In atrial tachycardia with AV block, the atrial rate is usually 150 to 200 beats per minute, and variable degrees of AV conduction are present. This rhythm is often associated with digitalis ex­cess and occurs most commonly in patients with significant organic heart disease, such as coronary heart disease, cor pulmonale, and digitalis intox­ication. Isoelectric intervals are present between P waves in contrast to atrial flutter. Carotid sinus massage should be performed with caution in pa­tients suspected of having digitalis toxicity. If the patient is not receiving digitalis, the rhythm may be treated with digitalis to slow the ventricular response, and subsequently quinidine, disopyr­amide, or procainamide may be added. If atrial tachycardia occurs in a patient receiving digitalis, digitalis toxicity should be suspected. Usually the ventricular response is not rapid and withholding digitalis is sufficient therapy.

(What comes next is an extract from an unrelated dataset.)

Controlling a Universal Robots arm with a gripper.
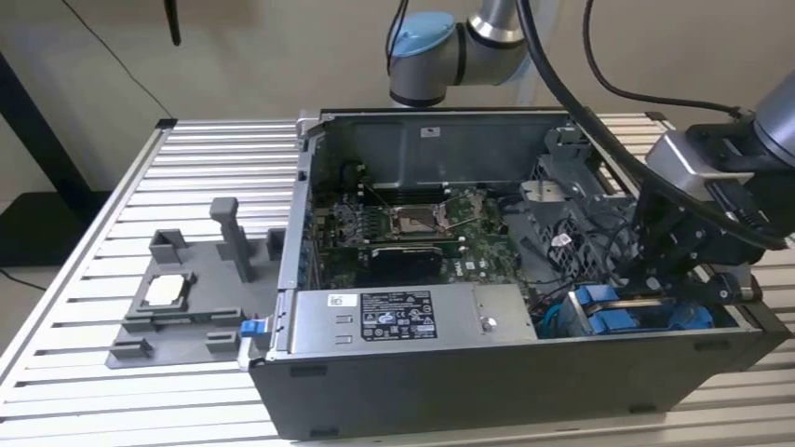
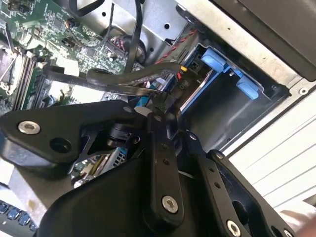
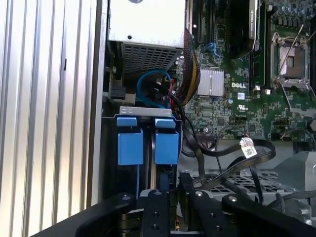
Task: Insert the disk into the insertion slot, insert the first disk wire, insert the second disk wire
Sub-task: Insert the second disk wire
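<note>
The black pincer (image 1: 665, 279) hangs low inside the open grey computer case (image 1: 522, 372), at the narrow grey metal drive bay with blue tabs (image 3: 147, 140). Whether it grips anything I cannot tell. A blue-framed disk (image 1: 621, 312) appears seated there. Black cables (image 2: 128, 79) crowd the approach beside the green motherboard (image 1: 410, 228).

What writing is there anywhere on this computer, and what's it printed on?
Black-and-white label on the silver box: too small to read.
White cable tag: blurred, unreadable.
White print on the green circuit board: too small to read reliably.
No text can be quoted.
</note>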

Chaotic or multifocal atrial tachycardia is char­acterized by atrial rates between 100 and 130 beats per minute with marked variation in P wave mor­phology and irregular PP intervals. It occurs com­monly in patients with pulmonary disease and in diabetics or older patients who eventually may develop atrial fibrillation. Digitalis is usually not helpful in this arrhythmia. Therapy is directed to­ward the underlying disease.